Late Penalty: Late submissions will be penalized at 10% each day for up to 5 days, in which case a
grade of zero will be given.
1. Overview
For this assignment, you will model a number of processes to help you get a better understanding of
random processes. You will answer 4 questions that will help you better understand these
processes. You will submit a report to onQ in the form of a Jupyter notebook before the deadline
specified.
This assignment directly aligns with the following Course Learning Outcomes (CLOs):
CLO 2: Explain random processes, including Gaussian, Poisson and binomial
CLO 3: Analyze random processes, including Gaussian, Poisson and binomial
1.1 Time for completion
This assignment will take approximately six (6) hours to complete. You will begin working on this
assignment in the two hour tutorial of Week 4, and finish on your own time before the deadline.
1.2 Instructions
For this assignment, you will answer the questions in order to improve your understanding of the
content that you have become familiar with this week. You will submit a report in the form of a
Jupyter notebook. Your Jupyter notebook must contain the following information:
• Completion of the tasks and discussion
o Include code required to correctly complete the task
o Include comments to explain your thought process and code logic
o Discuss the results of what was found and answer the questions in the task list
• Format
o See the Jupyter Notebook report template in onQ to format your report.
TASKS
Question 1
Context:
Take for the outcome of a hockey game, a win or a loss. Imagine a good team vs. a poor team. A good
team will have a higher probability of winning games (P=0.7) compared to the poor team (P=0.3) while a
middle of the pack team may have a win pct. of 50% (P=0.5). Now consider how these probabilities will
play out over the course of a single game, a lockout shortened season (42 games), and a full 82 game
season.
Steps:
1. Create a routine that uses a uniform random generator, from 0 to 1. For each game, draw a
random number. If the number is smaller than P, suppose that the team won a game. If not, it
lost. (use np.random.random, not a scipy.stats built-in distribution ) (3 marks)
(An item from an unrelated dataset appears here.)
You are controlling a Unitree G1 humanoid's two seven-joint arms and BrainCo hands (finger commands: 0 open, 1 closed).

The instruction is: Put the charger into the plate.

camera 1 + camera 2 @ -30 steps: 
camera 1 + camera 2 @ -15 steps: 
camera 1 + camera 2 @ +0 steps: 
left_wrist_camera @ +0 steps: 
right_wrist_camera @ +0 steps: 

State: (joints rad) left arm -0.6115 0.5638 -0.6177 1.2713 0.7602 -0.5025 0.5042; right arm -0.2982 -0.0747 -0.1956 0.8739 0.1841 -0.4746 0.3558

2. Let’s consider individual games. Using the “simulator” developed in step 1, simulate 100
independent games, using
a. P = 0.3 (2 marks)
b. P = 0.5 (2 marks)
c. P = 0.7 (2 marks)
3. Draw three histograms, one for each value of P. Plot the number of times you counted a win and
the number of times you counted a loss. (2 marks)
4. Now, instead of simulating individual games, simulate 100 seasons, each with 42 games, using
a. P = 0.3 (2 marks)
b. P = 0.5 (2 marks)
c. P = 0.7 (2 marks)
5. Draw three histograms of the number of games won in each season, one for each value of P.
6. Simulate 100 seasons, each with 82 games, using
a. P = 0.3 (2 marks)
b. P = 0.5 (2 marks)
c. P = 0.7 (2 marks)
7. Draw three histograms of the number of games won in each season, one for each value of P. (2
marks)
8. Up until now, you’ve drawn 9 histograms. Using a scipy.stats built-in distribution, overlay the
appropriate distribution function over each histogram. (2 marks)
9. Last year, the Toronto Maple Leafs won 46 games. Calculate the probability that, over an 82-
game season, an average-strength team (P=0.5) wins 46 games or more. (2 marks)
10. During the 2015-2016 season, the Montreal Canadiens started the season with 9 consecutive
wins.
a. Calculate the probability for an average team (P=0.5) to win 9 games in a row. (2 marks)
b. Later that year, the team lost 21 out of 26 games. Calculate the probability
for an average team (P=0.5) to win 5 games or less out of 26 games. (2 marks)
c. What random process did you use to answer (a) and (b)? What are the conditions for
this process to be valid (i.i.d.)? Do you think that these conditions were met? (2 marks)
Question 2
Context:
Let’s think some more about hockey. More specifically, we’ll focus on the number of goals that a team
will score in a game.
Steps:
1. Suppose that a team scores, on average, 3 goals per game.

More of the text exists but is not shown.